» EXERCISE BRIEF
Exact reproduction required: the lines below from the line with "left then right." to the line with "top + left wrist", both ends included, and no others.
-- DATA PROVIDED follows --
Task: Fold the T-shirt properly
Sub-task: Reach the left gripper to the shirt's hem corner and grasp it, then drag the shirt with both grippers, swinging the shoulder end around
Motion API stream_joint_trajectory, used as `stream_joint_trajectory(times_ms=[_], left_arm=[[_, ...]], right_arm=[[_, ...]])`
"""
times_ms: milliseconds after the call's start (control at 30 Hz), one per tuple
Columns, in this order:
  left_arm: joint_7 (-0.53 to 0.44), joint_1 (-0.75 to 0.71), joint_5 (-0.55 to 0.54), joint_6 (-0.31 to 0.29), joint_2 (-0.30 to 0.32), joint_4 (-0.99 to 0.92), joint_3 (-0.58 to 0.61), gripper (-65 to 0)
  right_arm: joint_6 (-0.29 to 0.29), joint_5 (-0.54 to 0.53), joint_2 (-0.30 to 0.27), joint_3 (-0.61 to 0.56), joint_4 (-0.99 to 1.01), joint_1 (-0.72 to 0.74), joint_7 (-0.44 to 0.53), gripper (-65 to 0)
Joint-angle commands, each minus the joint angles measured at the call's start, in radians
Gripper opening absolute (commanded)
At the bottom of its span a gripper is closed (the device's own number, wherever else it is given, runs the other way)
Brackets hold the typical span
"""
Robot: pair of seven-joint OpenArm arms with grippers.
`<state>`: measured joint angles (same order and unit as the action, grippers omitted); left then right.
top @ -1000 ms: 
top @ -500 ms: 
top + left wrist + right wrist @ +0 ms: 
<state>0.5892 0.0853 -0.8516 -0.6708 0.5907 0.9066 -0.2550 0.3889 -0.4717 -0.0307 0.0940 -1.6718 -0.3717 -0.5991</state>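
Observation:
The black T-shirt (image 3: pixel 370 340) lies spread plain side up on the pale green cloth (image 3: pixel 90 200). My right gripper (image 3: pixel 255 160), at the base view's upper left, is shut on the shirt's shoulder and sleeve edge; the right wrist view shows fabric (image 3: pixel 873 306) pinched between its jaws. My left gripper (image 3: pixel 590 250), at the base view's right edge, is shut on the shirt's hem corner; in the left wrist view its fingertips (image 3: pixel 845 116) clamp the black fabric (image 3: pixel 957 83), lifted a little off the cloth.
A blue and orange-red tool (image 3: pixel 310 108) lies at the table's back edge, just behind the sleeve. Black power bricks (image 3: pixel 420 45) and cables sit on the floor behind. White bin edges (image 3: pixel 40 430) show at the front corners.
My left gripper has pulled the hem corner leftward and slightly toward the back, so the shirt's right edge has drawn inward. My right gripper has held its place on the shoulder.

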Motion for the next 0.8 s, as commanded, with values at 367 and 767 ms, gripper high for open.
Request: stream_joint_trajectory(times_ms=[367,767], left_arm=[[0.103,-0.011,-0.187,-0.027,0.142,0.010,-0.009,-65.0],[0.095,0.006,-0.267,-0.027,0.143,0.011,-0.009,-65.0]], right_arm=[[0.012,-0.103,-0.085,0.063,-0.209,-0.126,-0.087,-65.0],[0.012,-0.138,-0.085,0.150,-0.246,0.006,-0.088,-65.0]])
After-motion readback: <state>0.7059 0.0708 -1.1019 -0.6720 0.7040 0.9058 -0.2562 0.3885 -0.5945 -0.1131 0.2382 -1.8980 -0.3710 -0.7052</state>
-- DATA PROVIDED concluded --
» COMPLETED TASK
`<state>`: measured joint angles (same order and unit as the action, grippers omitted); left then right.
top @ -1000 ms: 
top @ -500 ms: 
top + left wrist + right wrist @ +0 ms: 

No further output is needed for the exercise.